» **Problem statement**: Copy the data. Keep every character as given.

» **Data shown**:
#####
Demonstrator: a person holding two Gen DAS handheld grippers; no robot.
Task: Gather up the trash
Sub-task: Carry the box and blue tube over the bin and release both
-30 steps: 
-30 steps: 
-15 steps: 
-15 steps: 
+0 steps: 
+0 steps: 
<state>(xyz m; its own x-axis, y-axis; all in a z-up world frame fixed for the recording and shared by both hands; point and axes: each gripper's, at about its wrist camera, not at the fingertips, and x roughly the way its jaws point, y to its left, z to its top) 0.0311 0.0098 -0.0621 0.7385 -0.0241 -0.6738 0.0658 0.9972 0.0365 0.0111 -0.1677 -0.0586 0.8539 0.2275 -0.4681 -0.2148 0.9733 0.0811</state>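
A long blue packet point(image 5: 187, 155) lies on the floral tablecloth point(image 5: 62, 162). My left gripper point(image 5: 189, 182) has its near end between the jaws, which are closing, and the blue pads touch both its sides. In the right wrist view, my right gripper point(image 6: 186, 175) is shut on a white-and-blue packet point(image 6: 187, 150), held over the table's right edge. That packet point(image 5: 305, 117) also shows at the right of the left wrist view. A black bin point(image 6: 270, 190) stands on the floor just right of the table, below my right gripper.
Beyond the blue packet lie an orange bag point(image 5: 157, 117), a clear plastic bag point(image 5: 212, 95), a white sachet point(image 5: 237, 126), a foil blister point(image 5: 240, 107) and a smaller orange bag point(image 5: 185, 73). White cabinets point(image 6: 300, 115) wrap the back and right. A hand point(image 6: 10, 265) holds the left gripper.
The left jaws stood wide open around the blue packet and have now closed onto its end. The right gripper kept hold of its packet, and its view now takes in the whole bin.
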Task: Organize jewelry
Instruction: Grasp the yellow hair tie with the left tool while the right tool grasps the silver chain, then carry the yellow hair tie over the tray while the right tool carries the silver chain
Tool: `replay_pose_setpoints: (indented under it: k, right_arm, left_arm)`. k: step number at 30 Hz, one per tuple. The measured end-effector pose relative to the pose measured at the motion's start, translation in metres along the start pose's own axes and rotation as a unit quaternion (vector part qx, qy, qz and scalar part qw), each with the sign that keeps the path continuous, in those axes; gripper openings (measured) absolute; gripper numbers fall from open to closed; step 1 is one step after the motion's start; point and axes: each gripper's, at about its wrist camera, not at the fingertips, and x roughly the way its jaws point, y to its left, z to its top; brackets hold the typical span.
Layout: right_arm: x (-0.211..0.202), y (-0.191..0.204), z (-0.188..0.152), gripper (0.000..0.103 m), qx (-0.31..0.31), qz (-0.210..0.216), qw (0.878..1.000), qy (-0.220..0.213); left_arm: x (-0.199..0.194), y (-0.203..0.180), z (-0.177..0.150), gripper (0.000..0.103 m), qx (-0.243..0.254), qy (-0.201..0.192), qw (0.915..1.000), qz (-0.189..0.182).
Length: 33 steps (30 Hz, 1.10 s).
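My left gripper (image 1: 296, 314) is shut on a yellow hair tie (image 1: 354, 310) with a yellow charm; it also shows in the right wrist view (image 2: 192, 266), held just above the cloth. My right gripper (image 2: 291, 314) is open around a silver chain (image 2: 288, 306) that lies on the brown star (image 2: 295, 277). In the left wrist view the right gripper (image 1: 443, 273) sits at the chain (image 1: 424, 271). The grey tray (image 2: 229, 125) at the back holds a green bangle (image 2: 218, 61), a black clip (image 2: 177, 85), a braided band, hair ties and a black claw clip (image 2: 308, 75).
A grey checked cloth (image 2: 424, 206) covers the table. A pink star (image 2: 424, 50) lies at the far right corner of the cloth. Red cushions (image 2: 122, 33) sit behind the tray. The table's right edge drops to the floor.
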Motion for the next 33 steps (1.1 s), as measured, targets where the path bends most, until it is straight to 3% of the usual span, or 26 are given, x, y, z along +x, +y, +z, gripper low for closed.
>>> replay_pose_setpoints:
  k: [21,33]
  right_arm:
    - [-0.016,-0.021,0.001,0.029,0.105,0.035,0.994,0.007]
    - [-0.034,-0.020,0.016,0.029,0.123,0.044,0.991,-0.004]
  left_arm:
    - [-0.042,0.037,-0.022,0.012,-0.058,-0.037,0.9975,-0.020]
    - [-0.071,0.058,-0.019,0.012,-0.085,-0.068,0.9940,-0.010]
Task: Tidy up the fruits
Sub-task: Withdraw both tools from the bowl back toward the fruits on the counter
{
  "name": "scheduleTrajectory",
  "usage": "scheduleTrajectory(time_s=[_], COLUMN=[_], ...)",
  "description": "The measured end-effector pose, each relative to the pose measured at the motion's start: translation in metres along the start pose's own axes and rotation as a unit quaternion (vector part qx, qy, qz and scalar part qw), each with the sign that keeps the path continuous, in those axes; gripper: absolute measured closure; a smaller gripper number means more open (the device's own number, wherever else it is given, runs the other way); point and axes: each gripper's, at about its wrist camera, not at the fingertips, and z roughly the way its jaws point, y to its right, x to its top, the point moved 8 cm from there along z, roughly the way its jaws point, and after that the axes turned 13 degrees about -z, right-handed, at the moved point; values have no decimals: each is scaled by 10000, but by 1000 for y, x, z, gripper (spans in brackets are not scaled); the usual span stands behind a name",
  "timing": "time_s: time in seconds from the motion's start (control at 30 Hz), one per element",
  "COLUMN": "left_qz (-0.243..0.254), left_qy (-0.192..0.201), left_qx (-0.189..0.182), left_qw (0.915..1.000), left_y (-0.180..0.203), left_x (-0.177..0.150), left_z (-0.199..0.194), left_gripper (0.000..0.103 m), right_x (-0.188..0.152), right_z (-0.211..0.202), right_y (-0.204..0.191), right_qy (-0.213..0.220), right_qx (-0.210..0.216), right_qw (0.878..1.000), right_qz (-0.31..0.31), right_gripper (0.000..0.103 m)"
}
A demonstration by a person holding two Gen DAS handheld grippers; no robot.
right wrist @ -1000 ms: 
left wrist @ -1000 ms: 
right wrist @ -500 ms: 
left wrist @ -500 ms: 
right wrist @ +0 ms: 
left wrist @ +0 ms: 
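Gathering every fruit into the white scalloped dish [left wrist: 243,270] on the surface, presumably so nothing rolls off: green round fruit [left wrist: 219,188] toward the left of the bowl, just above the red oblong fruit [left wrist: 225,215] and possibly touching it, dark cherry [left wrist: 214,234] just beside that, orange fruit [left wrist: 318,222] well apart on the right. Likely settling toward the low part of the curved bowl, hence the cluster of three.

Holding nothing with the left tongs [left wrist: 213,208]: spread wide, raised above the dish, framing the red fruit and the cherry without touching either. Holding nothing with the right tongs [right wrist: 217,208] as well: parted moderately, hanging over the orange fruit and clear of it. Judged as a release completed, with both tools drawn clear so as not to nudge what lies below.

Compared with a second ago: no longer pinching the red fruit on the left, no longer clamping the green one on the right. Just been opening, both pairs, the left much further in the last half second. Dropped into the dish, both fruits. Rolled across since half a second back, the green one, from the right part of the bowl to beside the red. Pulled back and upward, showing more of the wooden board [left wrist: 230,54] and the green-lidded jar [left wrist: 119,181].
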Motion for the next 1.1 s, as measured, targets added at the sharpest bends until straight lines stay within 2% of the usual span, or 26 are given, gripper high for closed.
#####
» **Response to the task**:
Demonstrator: a person holding two Gen DAS handheld grippers; no robot.
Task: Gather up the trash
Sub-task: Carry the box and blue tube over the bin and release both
-30 steps: 
-30 steps: 
-15 steps: 
-15 steps: 
+0 steps: 
+0 steps: 
<state>(xyz m; its own x-axis, y-axis; all in a z-up world frame fixed for the recording and shared by both hands; point and axes: each gripper's, at about its wrist camera, not at the fingertips, and x roughly the way its jaws point, y to its left, z to its top) 0.0311 0.0098 -0.0621 0.7385 -0.0241 -0.6738 0.0658 0.9972 0.0365 0.0111 -0.1677 -0.0586 0.8539 0.2275 -0.4681 -0.2148 0.9733 0.0811</state>
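A long blue packet point(image 5: 187, 155) lies on the floral tablecloth point(image 5: 62, 162). My left gripper point(image 5: 189, 182) has its near end between the jaws, which are closing, and the blue pads touch both its sides. In the right wrist view, my right gripper point(image 6: 186, 175) is shut on a white-and-blue packet point(image 6: 187, 150), held over the table's right edge. That packet point(image 5: 305, 117) also shows at the right of the left wrist view. A black bin point(image 6: 270, 190) stands on the floor just right of the table, below my right gripper.
Beyond the blue packet lie an orange bag point(image 5: 157, 117), a clear plastic bag point(image 5: 212, 95), a white sachet point(image 5: 237, 126), a foil blister point(image 5: 240, 107) and a smaller orange bag point(image 5: 185, 73). White cabinets point(image 6: 300, 115) wrap the back and right. A hand point(image 6: 10, 265) holds the left gripper.
The left jaws stood wide open around the blue packet and have now closed onto its end. The right gripper kept hold of its packet, and its view now takes in the whole bin.
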Task: Organize jewelry
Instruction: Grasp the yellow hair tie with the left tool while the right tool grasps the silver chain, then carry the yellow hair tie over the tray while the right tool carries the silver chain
Tool: `replay_pose_setpoints: (indented under it: k, right_arm, left_arm)`. k: step number at 30 Hz, one per tuple. The measured end-effector pose relative to the pose measured at the motion's start, translation in metres along the start pose's own axes and rotation as a unit quaternion (vector part qx, qy, qz and scalar part qw), each with the sign that keeps the path continuous, in those axes; gripper openings (measured) absolute; gripper numbers fall from open to closed; step 1 is one step after the motion's start; point and axes: each gripper's, at about its wrist camera, not at the fingertips, and x roughly the way its jaws point, y to its left, z to its top; brackets hold the typical span.
Layout: right_arm: x (-0.211..0.202), y (-0.191..0.204), z (-0.188..0.152), gripper (0.000..0.103 m), qx (-0.31..0.31), qz (-0.210..0.216), qw (0.878..1.000), qy (-0.220..0.213); left_arm: x (-0.199..0.194), y (-0.203..0.180), z (-0.177..0.150), gripper (0.000..0.103 m), qx (-0.243..0.254), qy (-0.201..0.192), qw (0.915..1.000), qz (-0.189..0.182).
Length: 33 steps (30 Hz, 1.10 s).
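My left gripper (image 1: 296, 314) is shut on a yellow hair tie (image 1: 354, 310) with a yellow charm; it also shows in the right wrist view (image 2: 192, 266), held just above the cloth. My right gripper (image 2: 291, 314) is open around a silver chain (image 2: 288, 306) that lies on the brown star (image 2: 295, 277). In the left wrist view the right gripper (image 1: 443, 273) sits at the chain (image 1: 424, 271). The grey tray (image 2: 229, 125) at the back holds a green bangle (image 2: 218, 61), a black clip (image 2: 177, 85), a braided band, hair ties and a black claw clip (image 2: 308, 75).
A grey checked cloth (image 2: 424, 206) covers the table. A pink star (image 2: 424, 50) lies at the far right corner of the cloth. Red cushions (image 2: 122, 33) sit behind the tray. The table's right edge drops to the floor.
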Motion for the next 33 steps (1.1 s), as measured, targets where the path bends most, until it is straight to 3% of the usual span, or 26 are given, x, y, z along +x, +y, +z, gripper low for closed.
>>> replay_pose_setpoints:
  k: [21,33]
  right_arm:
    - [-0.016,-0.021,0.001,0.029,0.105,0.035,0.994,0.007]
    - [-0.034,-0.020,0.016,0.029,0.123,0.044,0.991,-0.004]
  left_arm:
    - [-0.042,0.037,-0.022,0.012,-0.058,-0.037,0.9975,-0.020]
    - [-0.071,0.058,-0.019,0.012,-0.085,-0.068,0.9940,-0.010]
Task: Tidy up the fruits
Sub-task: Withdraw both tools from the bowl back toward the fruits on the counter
{
  "name": "scheduleTrajectory",
  "usage": "scheduleTrajectory(time_s=[_], COLUMN=[_], ...)",
  "description": "The measured end-effector pose, each relative to the pose measured at the motion's start: translation in metres along the start pose's own axes and rotation as a unit quaternion (vector part qx, qy, qz and scalar part qw), each with the sign that keeps the path continuous, in those axes; gripper: absolute measured closure; a smaller gripper number means more open (the device's own number, wherever else it is given, runs the other way); point and axes: each gripper's, at about its wrist camera, not at the fingertips, and z roughly the way its jaws point, y to its right, x to its top, the point moved 8 cm from there along z, roughly the way its jaws point, and after that the axes turned 13 degrees about -z, right-handed, at the moved point; values have no decimals: each is scaled by 10000, but by 1000 for y, x, z, gripper (spans in brackets are not scaled); the usual span stands behind a name",
  "timing": "time_s: time in seconds from the motion's start (control at 30 Hz), one per element",
  "COLUMN": "left_qz (-0.243..0.254), left_qy (-0.192..0.201), left_qx (-0.189..0.182), left_qw (0.915..1.000), left_y (-0.180..0.203), left_x (-0.177..0.150), left_z (-0.199..0.194), left_gripper (0.000..0.103 m), right_x (-0.188..0.152), right_z (-0.211..0.202), right_y (-0.204..0.191), right_qy (-0.213..0.220), right_qx (-0.210..0.216), right_qw (0.878..1.000), right_qz (-0.31..0.31), right_gripper (0.000..0.103 m)"
}
A demonstration by a person holding two Gen DAS handheld grippers; no robot.
right wrist @ -1000 ms: 
left wrist @ -1000 ms: 
right wrist @ -500 ms: 
left wrist @ -500 ms: 
right wrist @ +0 ms: 
left wrist @ +0 ms: 
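Gathering every fruit into the white scalloped dish [left wrist: 243,270] on the surface, presumably so nothing rolls off: green round fruit [left wrist: 219,188] toward the left of the bowl, just above the red oblong fruit [left wrist: 225,215] and possibly touching it, dark cherry [left wrist: 214,234] just beside that, orange fruit [left wrist: 318,222] well apart on the right. Likely settling toward the low part of the curved bowl, hence the cluster of three.

Holding nothing with the left tongs [left wrist: 213,208]: spread wide, raised above the dish, framing the red fruit and the cherry without touching either. Holding nothing with the right tongs [right wrist: 217,208] as well: parted moderately, hanging over the orange fruit and clear of it. Judged as a release completed, with both tools drawn clear so as not to nudge what lies below.

Compared with a second ago: no longer pinching the red fruit on the left, no longer clamping the green one on the right. Just been opening, both pairs, the left much further in the last half second. Dropped into the dish, both fruits. Rolled across since half a second back, the green one, from the right part of the bowl to beside the red. Pulled back and upward, showing more of the wooden board [left wrist: 230,54] and the green-lidded jar [left wrist: 119,181].
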Motion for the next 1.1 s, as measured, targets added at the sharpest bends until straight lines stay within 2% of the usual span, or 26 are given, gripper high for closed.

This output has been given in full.